**TASK**
Please repeat exactly the lines below from the one containing "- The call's" down to the one containing "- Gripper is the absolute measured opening", both included, and nothing else.

*** Opening of DATA SHOWN ***

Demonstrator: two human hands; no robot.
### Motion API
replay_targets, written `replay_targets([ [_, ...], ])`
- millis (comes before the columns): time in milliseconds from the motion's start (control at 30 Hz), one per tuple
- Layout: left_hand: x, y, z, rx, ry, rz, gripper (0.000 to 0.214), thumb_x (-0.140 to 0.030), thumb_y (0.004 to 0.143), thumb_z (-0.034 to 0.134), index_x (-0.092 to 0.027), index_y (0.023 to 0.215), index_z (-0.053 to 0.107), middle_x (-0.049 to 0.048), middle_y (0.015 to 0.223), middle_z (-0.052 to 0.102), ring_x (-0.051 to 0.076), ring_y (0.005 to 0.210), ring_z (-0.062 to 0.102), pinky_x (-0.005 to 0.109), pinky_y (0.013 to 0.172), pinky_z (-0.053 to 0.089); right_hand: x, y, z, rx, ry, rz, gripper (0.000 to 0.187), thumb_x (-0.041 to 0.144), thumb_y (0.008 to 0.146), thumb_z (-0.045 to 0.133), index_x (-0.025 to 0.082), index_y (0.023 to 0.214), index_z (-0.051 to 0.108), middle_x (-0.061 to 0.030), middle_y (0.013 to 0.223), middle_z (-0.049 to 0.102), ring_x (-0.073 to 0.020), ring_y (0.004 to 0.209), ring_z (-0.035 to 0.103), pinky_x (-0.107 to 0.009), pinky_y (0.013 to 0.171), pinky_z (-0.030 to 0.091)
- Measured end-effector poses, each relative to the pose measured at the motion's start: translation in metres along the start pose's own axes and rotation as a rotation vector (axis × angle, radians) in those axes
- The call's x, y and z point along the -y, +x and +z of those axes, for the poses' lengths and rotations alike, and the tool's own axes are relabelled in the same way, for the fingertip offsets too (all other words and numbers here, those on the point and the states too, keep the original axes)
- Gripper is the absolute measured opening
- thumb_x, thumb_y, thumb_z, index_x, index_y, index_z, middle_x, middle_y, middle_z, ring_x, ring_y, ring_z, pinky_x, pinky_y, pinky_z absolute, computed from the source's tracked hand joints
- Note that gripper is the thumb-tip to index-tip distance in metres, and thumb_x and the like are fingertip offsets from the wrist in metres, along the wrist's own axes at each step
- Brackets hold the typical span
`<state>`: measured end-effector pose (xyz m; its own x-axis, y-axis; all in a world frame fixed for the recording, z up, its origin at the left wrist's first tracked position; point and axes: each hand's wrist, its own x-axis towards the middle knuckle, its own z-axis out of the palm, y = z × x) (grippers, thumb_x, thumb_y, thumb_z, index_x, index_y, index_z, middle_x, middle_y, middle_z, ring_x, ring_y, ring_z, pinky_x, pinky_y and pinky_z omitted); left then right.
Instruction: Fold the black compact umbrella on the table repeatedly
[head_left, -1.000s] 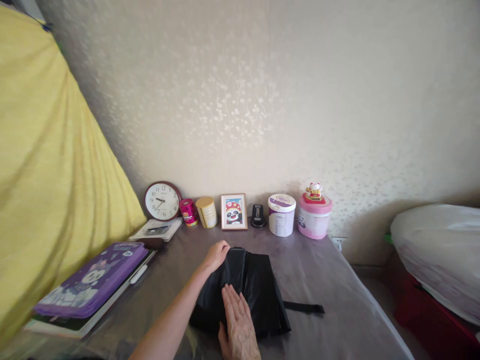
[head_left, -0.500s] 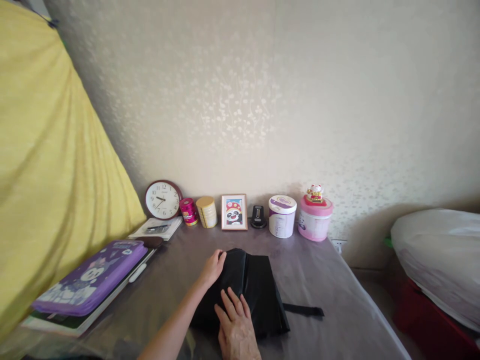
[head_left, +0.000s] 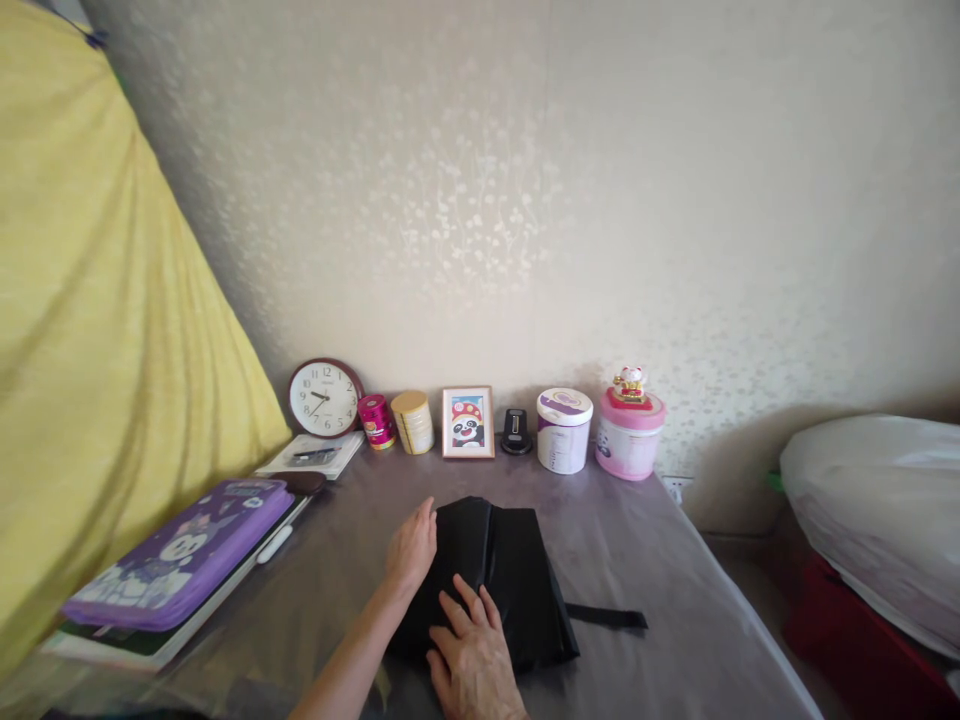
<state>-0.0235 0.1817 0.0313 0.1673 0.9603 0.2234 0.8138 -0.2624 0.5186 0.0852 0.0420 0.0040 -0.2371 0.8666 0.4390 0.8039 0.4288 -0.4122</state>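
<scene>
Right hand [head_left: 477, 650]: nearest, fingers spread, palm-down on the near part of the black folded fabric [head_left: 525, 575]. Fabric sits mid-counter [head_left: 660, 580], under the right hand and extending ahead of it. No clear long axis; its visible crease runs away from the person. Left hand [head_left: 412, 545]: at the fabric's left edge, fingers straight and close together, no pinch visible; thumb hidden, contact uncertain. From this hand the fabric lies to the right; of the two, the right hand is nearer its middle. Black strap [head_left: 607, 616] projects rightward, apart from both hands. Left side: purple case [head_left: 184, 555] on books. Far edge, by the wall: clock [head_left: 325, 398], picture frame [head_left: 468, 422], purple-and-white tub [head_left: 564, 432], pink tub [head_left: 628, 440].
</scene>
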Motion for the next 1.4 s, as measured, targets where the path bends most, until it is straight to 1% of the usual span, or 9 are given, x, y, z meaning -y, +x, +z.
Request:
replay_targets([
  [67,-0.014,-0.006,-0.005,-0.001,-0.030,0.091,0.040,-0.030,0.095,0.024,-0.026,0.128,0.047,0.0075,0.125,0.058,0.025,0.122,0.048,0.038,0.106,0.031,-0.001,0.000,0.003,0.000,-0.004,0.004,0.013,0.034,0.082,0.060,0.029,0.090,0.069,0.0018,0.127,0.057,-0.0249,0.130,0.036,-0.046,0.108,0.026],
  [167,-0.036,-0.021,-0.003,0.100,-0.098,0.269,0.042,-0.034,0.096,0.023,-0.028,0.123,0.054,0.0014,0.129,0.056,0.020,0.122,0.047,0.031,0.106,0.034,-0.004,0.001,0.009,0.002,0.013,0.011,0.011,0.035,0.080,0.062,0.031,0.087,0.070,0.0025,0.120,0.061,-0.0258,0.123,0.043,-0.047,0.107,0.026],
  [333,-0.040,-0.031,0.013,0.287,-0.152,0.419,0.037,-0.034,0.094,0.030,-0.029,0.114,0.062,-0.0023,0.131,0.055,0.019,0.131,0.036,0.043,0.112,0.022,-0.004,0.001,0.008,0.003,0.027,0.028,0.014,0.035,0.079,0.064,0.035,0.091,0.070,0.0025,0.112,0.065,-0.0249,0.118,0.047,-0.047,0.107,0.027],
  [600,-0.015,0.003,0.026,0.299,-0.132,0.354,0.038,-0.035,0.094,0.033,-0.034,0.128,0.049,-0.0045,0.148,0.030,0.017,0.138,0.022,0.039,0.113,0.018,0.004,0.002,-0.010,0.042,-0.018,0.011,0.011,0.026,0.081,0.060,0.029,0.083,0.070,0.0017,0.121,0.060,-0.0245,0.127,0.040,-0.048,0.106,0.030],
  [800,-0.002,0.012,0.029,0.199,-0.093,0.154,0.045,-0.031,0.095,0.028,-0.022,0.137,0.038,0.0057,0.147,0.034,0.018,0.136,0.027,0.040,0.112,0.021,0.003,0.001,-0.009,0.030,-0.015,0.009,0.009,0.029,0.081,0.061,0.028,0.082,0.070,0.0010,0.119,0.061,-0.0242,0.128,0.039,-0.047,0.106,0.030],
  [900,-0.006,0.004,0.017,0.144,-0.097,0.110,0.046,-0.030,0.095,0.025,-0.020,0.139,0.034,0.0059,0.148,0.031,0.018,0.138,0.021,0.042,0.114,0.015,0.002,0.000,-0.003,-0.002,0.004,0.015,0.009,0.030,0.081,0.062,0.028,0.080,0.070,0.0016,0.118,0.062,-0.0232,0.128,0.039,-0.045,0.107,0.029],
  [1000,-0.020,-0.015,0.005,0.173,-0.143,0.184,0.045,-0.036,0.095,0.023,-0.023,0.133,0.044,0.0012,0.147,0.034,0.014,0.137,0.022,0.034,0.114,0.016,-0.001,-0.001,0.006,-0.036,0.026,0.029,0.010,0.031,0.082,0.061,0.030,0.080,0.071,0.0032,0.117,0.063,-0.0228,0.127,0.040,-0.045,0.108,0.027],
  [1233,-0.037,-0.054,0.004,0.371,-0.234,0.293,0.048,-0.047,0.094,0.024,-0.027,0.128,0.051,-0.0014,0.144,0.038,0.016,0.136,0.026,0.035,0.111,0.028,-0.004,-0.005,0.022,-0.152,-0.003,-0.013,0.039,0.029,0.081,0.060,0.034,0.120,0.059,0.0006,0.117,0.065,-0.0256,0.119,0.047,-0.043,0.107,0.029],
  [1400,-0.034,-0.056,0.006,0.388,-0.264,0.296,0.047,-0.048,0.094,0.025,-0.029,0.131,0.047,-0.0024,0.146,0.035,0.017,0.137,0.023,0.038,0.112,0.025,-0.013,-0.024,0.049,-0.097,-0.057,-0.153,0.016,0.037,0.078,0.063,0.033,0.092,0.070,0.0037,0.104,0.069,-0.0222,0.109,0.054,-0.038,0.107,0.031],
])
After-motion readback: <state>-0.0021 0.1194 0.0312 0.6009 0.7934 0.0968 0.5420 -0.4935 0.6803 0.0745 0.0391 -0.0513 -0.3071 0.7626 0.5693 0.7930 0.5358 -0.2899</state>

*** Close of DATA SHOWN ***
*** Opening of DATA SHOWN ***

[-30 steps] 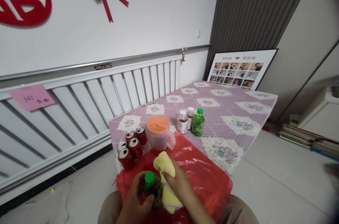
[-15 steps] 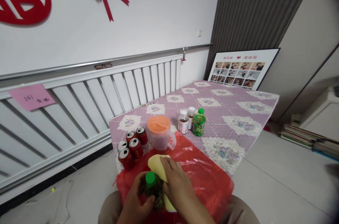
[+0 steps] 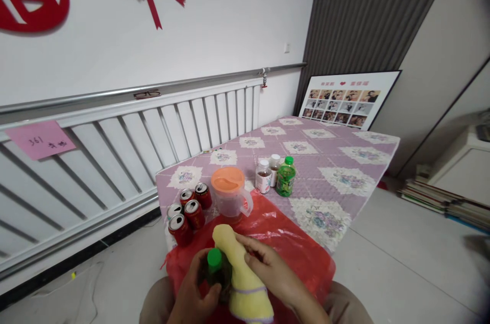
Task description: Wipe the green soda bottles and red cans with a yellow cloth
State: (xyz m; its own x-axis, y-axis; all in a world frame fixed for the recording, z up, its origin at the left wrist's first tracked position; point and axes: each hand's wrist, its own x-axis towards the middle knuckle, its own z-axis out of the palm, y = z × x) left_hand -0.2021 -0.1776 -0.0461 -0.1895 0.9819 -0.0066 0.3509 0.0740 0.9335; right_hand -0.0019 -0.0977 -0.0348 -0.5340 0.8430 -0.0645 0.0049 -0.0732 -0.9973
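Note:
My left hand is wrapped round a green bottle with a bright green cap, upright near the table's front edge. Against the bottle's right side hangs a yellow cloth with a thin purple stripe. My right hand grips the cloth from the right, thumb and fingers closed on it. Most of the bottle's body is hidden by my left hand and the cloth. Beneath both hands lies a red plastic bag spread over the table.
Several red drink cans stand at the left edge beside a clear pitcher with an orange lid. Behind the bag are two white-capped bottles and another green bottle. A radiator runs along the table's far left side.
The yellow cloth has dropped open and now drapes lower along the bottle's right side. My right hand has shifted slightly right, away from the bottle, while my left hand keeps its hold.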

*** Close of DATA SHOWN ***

**ANSWER TO THIS EXERCISE**
- The call's x, y and z point along the -y, +x and +z of those axes, for the poses' lengths and rotations alike, and the tool's own axes are relabelled in the same way, for the fingertip offsets too (all other words and numbers here, those on the point and the states too, keep the original axes)
- Gripper is the absolute measured opening

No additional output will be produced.